These are extraordinary days. We have seen films on the Internet of Italians prostrating themselves in prayer before God in city squares beseeching God to have mercy on them. The big question, of course, is whether prayer changes anything. What do you think?
According to research done by associate professor Jeanet Bentzen at the University of Copenhagen, the number of Google searches for “prayer” has increased by 40 percent during the Covid pandemic. This has been the case for almost all nations, with requests peaking typically forty days after the first case is reported in a nation. This phenomenon was not seen in the global financial crisis of 2007 – 2009… and that is probably understandable. The GFC might make you broke, but it didn’t kill you.
Covid 19 is a pandemic, a plague of truly biblical proportions.
Biblical… hmm… there’s a thought.
People have responded differently to Covid 19 depending on their character and what their world-view is, i.e. what they believe about their origin, meaning and destiny. It appears, however, that this pandemic has pricked the atheistic/hedonistic hubris of many in the West. Perhaps we have been reminded that we are not gods; we can’t do everything “my way,” and centre everything on “my” pleasures. This plague has brought us all face to face with our mortality. It has forced us to think about what it is that truly is good, worthwhile, and what it is that gives meaning. Faced with the reality of a plague, the banal antics of “Married at First Sight” leave a bad taste in more people’s mouths. They are seeing it for what it is: salacious immorality with pretentions of social virtue.
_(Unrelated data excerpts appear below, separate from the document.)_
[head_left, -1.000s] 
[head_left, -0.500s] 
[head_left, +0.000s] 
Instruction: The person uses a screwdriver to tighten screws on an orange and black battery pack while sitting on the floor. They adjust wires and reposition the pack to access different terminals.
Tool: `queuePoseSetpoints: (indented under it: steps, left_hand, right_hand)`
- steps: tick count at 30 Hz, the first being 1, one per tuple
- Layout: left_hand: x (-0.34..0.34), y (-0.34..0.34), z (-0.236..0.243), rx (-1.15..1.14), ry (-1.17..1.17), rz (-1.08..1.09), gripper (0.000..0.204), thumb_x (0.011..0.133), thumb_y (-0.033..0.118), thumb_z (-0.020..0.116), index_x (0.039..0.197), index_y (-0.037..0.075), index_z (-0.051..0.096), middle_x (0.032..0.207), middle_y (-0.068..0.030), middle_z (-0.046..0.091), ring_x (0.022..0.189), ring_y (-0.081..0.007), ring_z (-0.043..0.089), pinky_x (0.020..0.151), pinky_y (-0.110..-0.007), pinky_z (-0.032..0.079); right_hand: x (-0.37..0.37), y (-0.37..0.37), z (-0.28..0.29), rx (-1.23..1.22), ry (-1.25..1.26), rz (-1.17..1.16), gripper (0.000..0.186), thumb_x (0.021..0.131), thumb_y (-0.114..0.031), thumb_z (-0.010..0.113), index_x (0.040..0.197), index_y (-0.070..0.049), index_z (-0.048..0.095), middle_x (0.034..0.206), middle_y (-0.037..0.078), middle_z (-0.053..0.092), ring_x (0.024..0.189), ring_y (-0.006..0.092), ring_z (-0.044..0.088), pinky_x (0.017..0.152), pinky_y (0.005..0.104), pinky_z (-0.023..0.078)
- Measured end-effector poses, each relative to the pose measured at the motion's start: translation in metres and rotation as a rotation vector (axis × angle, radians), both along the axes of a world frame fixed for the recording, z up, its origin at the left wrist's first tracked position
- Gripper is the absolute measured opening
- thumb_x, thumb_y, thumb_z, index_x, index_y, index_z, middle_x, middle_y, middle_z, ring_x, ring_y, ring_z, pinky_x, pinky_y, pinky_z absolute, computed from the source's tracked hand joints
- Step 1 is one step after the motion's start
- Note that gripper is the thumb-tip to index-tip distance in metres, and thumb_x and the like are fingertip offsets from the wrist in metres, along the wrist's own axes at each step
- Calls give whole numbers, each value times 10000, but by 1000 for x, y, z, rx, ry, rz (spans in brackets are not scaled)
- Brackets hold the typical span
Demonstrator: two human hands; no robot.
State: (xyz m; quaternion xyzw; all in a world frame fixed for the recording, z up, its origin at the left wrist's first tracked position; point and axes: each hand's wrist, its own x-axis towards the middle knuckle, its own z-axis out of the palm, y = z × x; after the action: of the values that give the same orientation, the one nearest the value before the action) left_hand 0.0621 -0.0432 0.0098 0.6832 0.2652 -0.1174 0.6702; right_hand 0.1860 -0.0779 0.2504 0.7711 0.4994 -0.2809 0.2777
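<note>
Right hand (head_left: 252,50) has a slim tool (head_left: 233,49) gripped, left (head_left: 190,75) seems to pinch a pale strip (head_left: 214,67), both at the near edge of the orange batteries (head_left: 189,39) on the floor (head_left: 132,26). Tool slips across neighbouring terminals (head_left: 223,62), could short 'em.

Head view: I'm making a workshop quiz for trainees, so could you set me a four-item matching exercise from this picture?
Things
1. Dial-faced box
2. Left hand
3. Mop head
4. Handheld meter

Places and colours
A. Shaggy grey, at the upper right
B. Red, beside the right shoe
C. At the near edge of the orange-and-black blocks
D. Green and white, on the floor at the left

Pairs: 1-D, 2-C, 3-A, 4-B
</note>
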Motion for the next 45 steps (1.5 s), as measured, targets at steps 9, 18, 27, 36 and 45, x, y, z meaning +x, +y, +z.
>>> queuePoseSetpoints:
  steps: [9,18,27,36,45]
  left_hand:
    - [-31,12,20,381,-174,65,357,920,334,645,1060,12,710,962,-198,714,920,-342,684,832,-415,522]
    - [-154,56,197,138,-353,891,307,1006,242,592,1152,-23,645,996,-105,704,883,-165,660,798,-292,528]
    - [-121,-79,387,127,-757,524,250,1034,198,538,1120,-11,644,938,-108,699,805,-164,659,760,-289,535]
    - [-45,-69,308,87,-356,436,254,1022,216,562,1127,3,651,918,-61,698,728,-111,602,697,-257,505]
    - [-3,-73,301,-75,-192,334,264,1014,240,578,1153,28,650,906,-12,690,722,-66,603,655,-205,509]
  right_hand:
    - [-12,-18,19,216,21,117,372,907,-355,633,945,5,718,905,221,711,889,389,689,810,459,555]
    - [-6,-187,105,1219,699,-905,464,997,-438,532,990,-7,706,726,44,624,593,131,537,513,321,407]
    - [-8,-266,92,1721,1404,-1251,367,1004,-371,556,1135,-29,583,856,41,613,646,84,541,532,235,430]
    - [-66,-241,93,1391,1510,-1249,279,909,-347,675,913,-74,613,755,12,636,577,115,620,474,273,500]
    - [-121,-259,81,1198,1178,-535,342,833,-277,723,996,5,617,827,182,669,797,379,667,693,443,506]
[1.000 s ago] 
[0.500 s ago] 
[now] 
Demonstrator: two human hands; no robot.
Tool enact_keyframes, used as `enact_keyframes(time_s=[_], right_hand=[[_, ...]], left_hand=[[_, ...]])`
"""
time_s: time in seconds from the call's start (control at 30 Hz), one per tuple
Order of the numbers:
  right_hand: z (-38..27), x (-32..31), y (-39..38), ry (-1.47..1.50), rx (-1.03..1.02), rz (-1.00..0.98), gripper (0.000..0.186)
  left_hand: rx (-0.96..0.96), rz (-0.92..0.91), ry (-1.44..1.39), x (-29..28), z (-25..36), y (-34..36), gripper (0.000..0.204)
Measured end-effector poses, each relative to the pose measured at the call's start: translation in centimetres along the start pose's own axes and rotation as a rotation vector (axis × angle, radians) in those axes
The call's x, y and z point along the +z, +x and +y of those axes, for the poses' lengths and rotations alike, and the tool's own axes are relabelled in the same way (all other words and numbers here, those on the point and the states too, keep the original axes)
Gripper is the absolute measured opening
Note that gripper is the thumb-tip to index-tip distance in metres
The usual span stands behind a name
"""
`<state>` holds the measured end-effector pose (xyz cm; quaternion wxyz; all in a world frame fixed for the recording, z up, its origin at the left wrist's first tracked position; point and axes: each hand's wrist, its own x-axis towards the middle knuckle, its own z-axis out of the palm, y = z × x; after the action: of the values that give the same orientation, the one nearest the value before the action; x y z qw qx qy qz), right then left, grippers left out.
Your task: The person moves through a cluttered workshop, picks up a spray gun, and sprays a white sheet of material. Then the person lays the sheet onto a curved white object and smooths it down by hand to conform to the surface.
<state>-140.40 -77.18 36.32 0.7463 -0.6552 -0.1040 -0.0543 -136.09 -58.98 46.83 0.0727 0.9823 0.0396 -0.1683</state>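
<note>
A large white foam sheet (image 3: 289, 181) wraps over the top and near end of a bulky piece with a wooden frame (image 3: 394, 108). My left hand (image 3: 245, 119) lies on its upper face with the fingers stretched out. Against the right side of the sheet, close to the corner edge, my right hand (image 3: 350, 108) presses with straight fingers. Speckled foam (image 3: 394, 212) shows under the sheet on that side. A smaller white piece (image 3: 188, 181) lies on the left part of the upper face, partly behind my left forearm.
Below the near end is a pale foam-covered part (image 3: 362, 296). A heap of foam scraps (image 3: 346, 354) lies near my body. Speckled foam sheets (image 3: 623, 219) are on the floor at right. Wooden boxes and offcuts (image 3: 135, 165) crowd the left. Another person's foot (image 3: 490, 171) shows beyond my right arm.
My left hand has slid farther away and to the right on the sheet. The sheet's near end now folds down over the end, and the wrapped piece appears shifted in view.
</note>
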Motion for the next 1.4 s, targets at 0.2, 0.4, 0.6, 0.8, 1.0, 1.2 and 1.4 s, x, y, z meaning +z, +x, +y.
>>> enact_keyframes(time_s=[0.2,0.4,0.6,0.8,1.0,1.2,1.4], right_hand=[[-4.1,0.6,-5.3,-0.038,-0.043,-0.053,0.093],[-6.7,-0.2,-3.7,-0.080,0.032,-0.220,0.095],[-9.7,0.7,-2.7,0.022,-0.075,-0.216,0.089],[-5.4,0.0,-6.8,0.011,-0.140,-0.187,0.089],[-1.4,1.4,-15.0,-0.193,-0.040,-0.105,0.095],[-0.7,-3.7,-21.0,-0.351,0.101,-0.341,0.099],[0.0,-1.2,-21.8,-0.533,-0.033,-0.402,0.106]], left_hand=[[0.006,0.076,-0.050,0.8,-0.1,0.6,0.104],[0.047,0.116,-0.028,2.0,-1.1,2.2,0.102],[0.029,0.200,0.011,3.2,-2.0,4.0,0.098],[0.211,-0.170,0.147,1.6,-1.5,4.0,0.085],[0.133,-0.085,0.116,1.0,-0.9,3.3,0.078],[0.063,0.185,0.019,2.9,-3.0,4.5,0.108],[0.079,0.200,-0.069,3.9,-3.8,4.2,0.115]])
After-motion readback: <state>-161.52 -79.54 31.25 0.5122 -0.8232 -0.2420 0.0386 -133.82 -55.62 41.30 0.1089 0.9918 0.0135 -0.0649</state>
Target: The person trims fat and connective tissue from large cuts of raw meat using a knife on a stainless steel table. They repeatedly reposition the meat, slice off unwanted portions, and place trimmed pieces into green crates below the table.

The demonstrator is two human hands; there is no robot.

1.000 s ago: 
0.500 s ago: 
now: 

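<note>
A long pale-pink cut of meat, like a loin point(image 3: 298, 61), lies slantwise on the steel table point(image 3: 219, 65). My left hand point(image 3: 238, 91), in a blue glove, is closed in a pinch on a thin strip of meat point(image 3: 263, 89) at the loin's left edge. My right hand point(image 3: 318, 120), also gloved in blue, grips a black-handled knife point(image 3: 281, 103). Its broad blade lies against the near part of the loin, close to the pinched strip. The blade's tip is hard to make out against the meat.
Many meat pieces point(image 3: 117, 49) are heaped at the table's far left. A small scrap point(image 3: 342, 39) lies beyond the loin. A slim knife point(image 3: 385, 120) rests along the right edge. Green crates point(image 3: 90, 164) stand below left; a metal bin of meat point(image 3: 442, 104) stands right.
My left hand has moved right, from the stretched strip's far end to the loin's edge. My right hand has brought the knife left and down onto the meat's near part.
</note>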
Even the media seems to have become kinder. They are no longer savaging politicians or fuelling stories of crisis in quite the same way. They now have a real crisis on their hands. Stories of kindness and humour have become part of the daily news report.
There is a real danger that our society may become better as a result of this dreadful pandemic. It would be a lovely outcome, wouldn’t it? My only hope is that it is true… and that it lasts.
But this is avoiding the issue we began with: Does prayer change anything?
The answer depends, in part, on the type of prayer. I suspect that some of the increased interest in prayer is a reflection of people’s desperate search for comfort and relief in the face of crisis. For some, it will be little more than superstition—loading “the odds” in your favour. This sort of prayer is a bit like “not walking on the cracks of a pavement,” or “walking under a ladder.” Whilst God, in his grace, may hear such prayer, I’m not convinced of its efficacy.
But what about prayer that is truly relational? What about prayer that seeks the reality of God—prayer in which the petitioner sees the holiness of God, and in that light, sees the state of their own sinfulness and the sinfulness of their nation? What about prayer in which there is true humility and repentance? Wow! If the testimony of biblical history is true, that type of prayer is powerful.
The Bible makes it clear that God created so that he could have a loving relationship with us. Love was his motive. But whilst love was his motive, holiness is his character. And that means that he has a zero tolerance for selfishness, cruelty and arrogance. That’s why he has promised to kill it off and make all things “new”—eventually.
Meanwhile, God holds his hands out to us, and invites us to pray, i.e. to talk with him honestly. Why?… because he is relational. The relevance of this is fairly obvious. If prayer didn’t change anything, God wouldn’t ask us to pray. It would be a futile exercise. But God loves doing life with us… and prayer is the language of communication.
The consistent theme of the prophets in the Old Testament is God pleading with his people to stop being evil, selfish and unfaithful because such behaviour will earn his judgment. God is not indifferent to evil. However, this message is always paired with another — a message of encouragement in which God beseeches his people to repent and embrace what is holy and true. God promises that if they do, God will “heal their land” (2 Chronicles 7:14). God’s agenda, you see, is not one of punishment but one of healing. God wants us to have a restored relationship with him.
And that is why people of humility and conviction pray.
It has been the testimony of history that prayer changes things. That doesn’t mean that bad things never happen to Christians. They do. The Bible says that the “rain falls on the just and the unjust” (Matthew 5:45). It also says that God has chosen never to be so obvious as to compel faith. He always leaves room for the need for us to have the faith of a trusting child if we are to know him. Christians know full well that the best is yet to come, (when God will bring his kingdom). But in the meantime, they pray, for they know that prayer changes things.
I invite you to be one of those who bring about that change.